Traçabilité de la fourche à la fourchette
La traçabilité est un critère éliminatoire. Décrivez votre système : identification des parcelles (registre parcellaire), numéros de lot à chaque étape (récolte, stockage, transformation, conditionnement), registre phytosanitaire à jour, et capacité de retrait-rappel testée. Les logiciels de traçabilité, les technologies (code-barres, QR code, blockchain alimentaire) et les délais de réponse en cas d'alerte sont des éléments différenciants.
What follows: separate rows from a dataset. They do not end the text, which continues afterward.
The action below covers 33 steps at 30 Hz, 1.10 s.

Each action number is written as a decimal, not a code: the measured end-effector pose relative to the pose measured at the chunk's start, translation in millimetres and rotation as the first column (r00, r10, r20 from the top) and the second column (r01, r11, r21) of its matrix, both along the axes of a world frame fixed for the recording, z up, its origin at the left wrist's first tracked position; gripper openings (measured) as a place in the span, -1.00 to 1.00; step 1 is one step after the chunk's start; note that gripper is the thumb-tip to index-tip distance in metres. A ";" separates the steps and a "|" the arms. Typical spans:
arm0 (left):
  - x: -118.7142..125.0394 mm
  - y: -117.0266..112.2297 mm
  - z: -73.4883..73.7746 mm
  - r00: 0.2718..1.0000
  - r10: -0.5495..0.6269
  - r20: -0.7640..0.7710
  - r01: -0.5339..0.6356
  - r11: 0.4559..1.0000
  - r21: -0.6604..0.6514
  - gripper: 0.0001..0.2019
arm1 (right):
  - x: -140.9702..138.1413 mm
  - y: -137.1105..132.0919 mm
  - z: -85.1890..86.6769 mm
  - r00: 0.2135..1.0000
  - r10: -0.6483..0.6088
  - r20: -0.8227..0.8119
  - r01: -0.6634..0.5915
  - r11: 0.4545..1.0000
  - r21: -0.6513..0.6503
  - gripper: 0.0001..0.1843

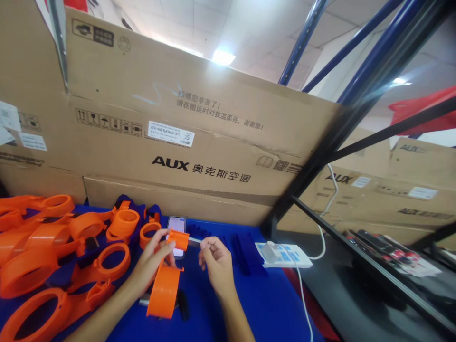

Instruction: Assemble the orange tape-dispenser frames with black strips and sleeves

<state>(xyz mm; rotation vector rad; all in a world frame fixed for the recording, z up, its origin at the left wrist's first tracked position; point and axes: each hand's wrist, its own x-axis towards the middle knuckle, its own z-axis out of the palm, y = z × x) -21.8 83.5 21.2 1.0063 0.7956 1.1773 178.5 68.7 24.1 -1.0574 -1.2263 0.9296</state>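
Observation:
My left hand (153,259) is closed around an orange plastic ring-shaped part (166,287), gripping it near its short handle end (178,239). My right hand (215,261) is pinched on a thin pale strip (195,241) that reaches toward the handle end of the orange part. Both hands are held over a blue cloth (270,304). A phone (176,228) with a lit screen lies just behind the held part.
Several more orange ring parts (53,247) are heaped at the left. Large AUX cardboard boxes (178,142) stand behind. A white power strip (283,254) with a cable lies to the right, beside a dark metal rack frame (356,109). A small black piece (183,306) lies under the held part.

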 end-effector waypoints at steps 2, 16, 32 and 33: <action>0.7 -1.5 -1.7 1.000 -0.004 -0.004 0.004 1.000 0.003 -0.48 | -0.1 -0.5 2.0 1.000 -0.015 -0.021 0.015 1.000 -0.003 -0.64; 5.0 -3.7 1.3 0.998 0.008 0.058 -0.006 0.999 -0.038 -0.60 | 0.0 -0.5 7.8 0.998 -0.019 -0.052 0.020 1.000 0.020 -0.63; 3.0 -4.1 -2.0 0.997 -0.045 0.065 0.046 0.999 -0.017 -0.70 | 1.6 -0.5 5.5 0.997 -0.037 -0.068 0.038 0.999 0.009 -0.65; 3.0 -3.6 -2.5 0.997 -0.036 0.067 0.037 0.999 -0.015 -0.71 | 1.2 -1.0 6.3 0.997 -0.031 -0.064 0.032 0.999 0.010 -0.65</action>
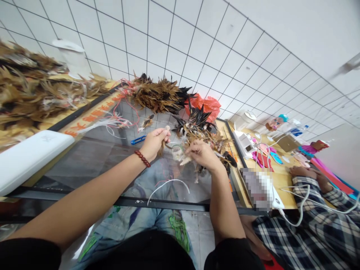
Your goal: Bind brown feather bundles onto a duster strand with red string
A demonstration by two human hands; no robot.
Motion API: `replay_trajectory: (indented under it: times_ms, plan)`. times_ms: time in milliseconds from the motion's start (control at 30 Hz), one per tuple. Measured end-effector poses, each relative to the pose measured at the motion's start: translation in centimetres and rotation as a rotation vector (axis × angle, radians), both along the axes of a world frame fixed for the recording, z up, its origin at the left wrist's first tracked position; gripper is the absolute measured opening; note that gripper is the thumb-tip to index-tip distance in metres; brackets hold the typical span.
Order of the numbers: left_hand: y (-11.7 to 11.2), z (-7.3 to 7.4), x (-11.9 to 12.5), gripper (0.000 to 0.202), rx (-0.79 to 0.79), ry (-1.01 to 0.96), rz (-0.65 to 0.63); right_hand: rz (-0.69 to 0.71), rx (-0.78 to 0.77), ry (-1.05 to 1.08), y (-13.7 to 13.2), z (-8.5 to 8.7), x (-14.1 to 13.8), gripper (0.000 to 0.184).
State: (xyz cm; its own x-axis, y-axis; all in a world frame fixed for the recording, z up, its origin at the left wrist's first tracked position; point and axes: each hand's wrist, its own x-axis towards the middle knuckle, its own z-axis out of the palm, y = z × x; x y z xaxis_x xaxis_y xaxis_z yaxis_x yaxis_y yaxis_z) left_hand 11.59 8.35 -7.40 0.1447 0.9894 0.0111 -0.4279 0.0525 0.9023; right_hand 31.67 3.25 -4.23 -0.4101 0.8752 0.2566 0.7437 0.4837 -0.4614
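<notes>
Over a glass-topped table [92, 161], my left hand [155, 143] is closed, pinching a small brown feather [161, 150] whose pale fluffy base sticks up above the fingertips. My right hand [204, 153] has its fingers pinched at the near edge of a loose heap of brown and black feathers [197, 129]; a pale feather [185, 161] shows at its fingertips. Between both hands lies a roll of clear tape [177, 151]. A blue utility knife [138, 139] rests just left of my left hand, with a loose feather tuft [146, 122] behind it.
Feather bundles [157, 93] tied with red string lie at the back, beside a red plastic bag [206, 107]. A white box-shaped device [39, 155] stands left, near more feathers [33, 90]. On the right are a phone [255, 187], cables and a co-worker's plaid sleeve [308, 191].
</notes>
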Motion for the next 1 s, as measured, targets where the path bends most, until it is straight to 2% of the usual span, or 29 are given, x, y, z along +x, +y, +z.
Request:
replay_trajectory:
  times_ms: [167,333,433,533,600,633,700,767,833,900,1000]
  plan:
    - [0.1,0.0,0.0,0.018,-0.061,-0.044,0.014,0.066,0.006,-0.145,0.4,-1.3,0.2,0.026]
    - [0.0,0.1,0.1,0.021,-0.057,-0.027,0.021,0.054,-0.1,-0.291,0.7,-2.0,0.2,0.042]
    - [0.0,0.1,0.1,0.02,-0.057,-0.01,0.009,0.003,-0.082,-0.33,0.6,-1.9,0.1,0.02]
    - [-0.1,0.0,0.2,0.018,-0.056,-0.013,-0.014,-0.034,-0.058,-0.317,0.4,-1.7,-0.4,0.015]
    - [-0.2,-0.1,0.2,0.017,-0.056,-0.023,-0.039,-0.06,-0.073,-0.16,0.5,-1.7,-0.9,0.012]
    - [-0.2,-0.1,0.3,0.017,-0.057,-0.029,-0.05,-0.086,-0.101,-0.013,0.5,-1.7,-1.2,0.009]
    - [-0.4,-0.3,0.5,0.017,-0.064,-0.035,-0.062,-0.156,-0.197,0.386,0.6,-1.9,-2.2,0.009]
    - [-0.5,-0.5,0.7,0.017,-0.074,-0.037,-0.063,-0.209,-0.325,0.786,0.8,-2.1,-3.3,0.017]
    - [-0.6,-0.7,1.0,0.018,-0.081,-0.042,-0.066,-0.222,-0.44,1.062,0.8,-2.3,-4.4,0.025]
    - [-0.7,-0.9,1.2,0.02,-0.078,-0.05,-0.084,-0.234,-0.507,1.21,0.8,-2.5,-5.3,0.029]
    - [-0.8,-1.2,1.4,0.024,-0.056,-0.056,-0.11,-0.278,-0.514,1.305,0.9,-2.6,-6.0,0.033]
Logistique et chaîne du froid
La logistique du dernier kilomètre est critique pour les marchés de restauration collective. Détaillez : les véhicules de livraison (frigorifiques agréés, capacités), les créneaux de livraison, les procédures de contrôle à réception (température, état, conformité), les plans de remplacement en cas de rupture de stock, et la gestion des retours et des non-conformités. Pour les produits frais, les relevés de température en continu (enregistreurs embarqués) sont attendus.
Circuits courts et approvisionnement local
Les circuits courts (vente directe ou avec un seul intermédiaire) et l'approvisionnement local sont fortement valorisés dans les critères d'attribution. Documentez : la distance entre l'exploitation et le lieu de livraison, le nombre d'intermédiaires, les partenariats locaux, et l'impact carbone du transport. Un schéma de la chaîne logistique avec les distances kilométriques est un plus visuel apprécié.
Engagement environnemental et développement durable
L'engagement environnemental est devenu un critère de notation à part entière dans de nombreux marchés agroalimentaires.
Certifications et démarches environnementales
Valorisez toutes vos démarches : certification biologique (AB, Eurofeuille), HVE niveau 3, GlobalG.A.P., ISO 14001, bilan carbone de l'exploitation. Les éco-régimes PAC (agriculture biologique, certification environnementale HVE, pratiques bénéfiques pour le climat) sont des signaux forts. Joignez systématiquement les certificats en cours de validité en annexe.
Réduction des emballages et lutte contre le gaspillage
La loi AGEC (Anti-Gaspillage pour une Économie Circulaire) s'applique aussi aux marchés alimentaires. Présentez vos engagements : conditionnements réutilisables ou recyclables, réduction du suremballage, gestion des invendus (dons, compostage, méthanisation), et objectifs chiffrés de réduction des déchets. Pour la restauration collective, les solutions de portionnement adaptées limitent le gaspillage alimentaire.